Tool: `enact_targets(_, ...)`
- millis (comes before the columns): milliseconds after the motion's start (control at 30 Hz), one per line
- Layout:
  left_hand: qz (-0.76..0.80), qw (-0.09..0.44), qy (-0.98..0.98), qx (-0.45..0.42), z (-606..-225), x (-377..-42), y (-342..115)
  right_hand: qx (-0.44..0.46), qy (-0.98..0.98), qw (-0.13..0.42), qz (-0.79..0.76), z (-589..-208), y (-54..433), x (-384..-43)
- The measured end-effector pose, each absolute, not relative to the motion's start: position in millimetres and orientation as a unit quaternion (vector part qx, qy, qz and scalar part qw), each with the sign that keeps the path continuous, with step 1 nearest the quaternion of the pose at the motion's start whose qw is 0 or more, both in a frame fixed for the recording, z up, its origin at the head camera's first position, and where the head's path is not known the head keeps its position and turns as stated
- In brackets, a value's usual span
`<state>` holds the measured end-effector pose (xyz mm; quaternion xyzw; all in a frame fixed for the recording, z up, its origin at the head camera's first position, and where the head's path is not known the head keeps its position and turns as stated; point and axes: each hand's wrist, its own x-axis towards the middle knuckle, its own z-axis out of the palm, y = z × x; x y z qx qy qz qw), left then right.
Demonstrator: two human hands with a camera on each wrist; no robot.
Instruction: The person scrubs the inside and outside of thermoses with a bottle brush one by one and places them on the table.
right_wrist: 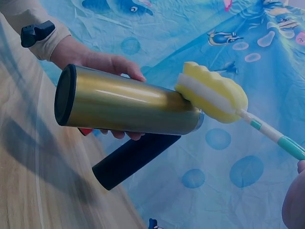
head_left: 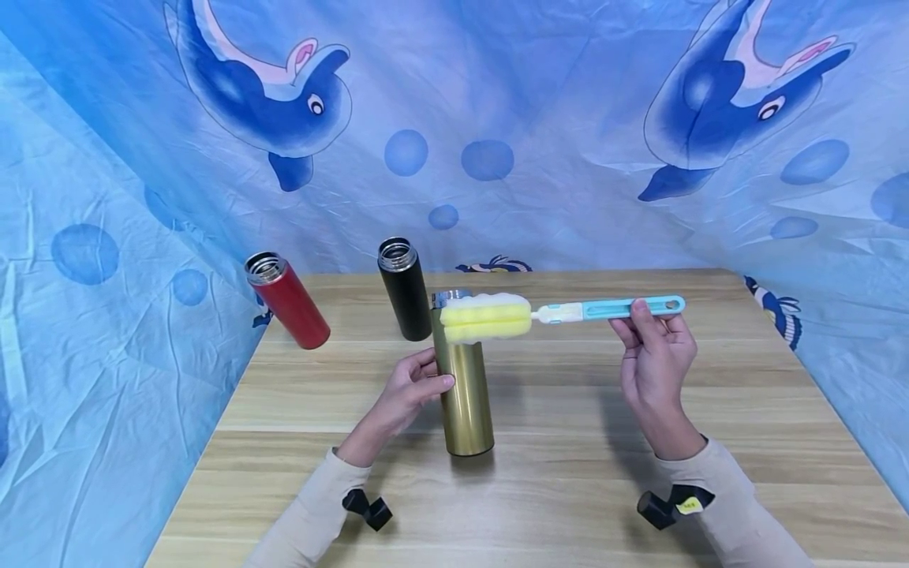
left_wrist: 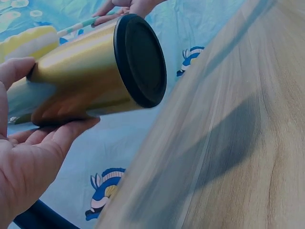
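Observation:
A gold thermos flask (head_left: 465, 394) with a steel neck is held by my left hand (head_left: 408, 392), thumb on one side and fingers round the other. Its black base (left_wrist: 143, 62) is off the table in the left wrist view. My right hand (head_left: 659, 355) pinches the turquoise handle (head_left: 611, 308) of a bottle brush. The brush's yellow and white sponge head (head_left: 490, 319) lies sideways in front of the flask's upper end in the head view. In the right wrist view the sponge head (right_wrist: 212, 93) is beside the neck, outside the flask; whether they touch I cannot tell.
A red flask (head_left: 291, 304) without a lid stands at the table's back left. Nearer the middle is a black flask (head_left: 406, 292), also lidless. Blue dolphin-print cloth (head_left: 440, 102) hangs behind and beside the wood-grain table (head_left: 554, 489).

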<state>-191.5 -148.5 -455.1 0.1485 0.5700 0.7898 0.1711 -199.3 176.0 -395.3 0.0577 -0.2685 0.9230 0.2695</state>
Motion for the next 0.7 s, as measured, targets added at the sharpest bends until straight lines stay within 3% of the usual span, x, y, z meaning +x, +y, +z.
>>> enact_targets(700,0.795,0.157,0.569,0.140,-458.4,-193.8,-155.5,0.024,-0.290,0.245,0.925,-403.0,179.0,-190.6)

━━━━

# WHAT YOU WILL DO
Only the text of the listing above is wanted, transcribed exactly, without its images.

# RESPONSE TO THE EXERCISE
Tool: `enact_targets(_, ...)`
- millis (comes before the columns): milliseconds after the motion's start (control at 30 Hz), one per line
- Layout:
  left_hand: qz (-0.76..0.80), qw (-0.09..0.44), qy (-0.98..0.98), qx (-0.45..0.42), z (-606..-225), x (-377..-42), y (-342..115)
  right_hand: qx (-0.44..0.46), qy (-0.98..0.98), qw (-0.13..0.42), qz (-0.79..0.76), z (-589..-208), y (-54..433), x (-384..-43)
- The measured end-effector pose, each absolute, not relative to the motion's start: position in millimetres and orientation as a unit quaternion (vector part qx, qy, qz and scalar part qw), each with the sign that keeps the path continuous, with step 1 nearest the quaternion of the pose at the motion's start whose qw is 0 or more, both in a frame fixed for the recording, z up, its origin at the head camera's first position, and where the head's path is not known the head keeps its position and turns as stated
- In brackets, a value's usual span
`<state>` holds the measured end-effector pose (xyz mm; quaternion xyzw; all in a frame fixed for the recording, z up, its origin at the head camera's first position, and where the head's path is not known the head keeps its position and turns as stated; point and axes: each hand's wrist, its own x-axis towards the middle knuckle, its own z-axis out of the palm, y = z × x; x y z qx qy qz qw), left then right.
Demonstrator: two human hands with a camera on each wrist; no robot.
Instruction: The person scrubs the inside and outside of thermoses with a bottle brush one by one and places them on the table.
right_wrist: 
head_left: 
left_wrist: 
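Observation:
A gold thermos flask (head_left: 465, 394) with a steel neck is held by my left hand (head_left: 408, 392), thumb on one side and fingers round the other. Its black base (left_wrist: 143, 62) is off the table in the left wrist view. My right hand (head_left: 659, 355) pinches the turquoise handle (head_left: 611, 308) of a bottle brush. The brush's yellow and white sponge head (head_left: 490, 319) lies sideways in front of the flask's upper end in the head view. In the right wrist view the sponge head (right_wrist: 212, 93) is beside the neck, outside the flask; whether they touch I cannot tell.
A red flask (head_left: 291, 304) without a lid stands at the table's back left. Nearer the middle is a black flask (head_left: 406, 292), also lidless. Blue dolphin-print cloth (head_left: 440, 102) hangs behind and beside the wood-grain table (head_left: 554, 489).
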
<state>-191.5 -148.5 -455.1 0.1485 0.5700 0.7898 0.1711 -199.3 176.0 -395.3 0.0577 -0.2685 0.9230 0.2695</state>
Motion for the next 0.7 s, as measured, targets added at the sharpest bends until straight lines stay within 3% of the usual span, x, y, z meaning +x, +y, +z.
>>> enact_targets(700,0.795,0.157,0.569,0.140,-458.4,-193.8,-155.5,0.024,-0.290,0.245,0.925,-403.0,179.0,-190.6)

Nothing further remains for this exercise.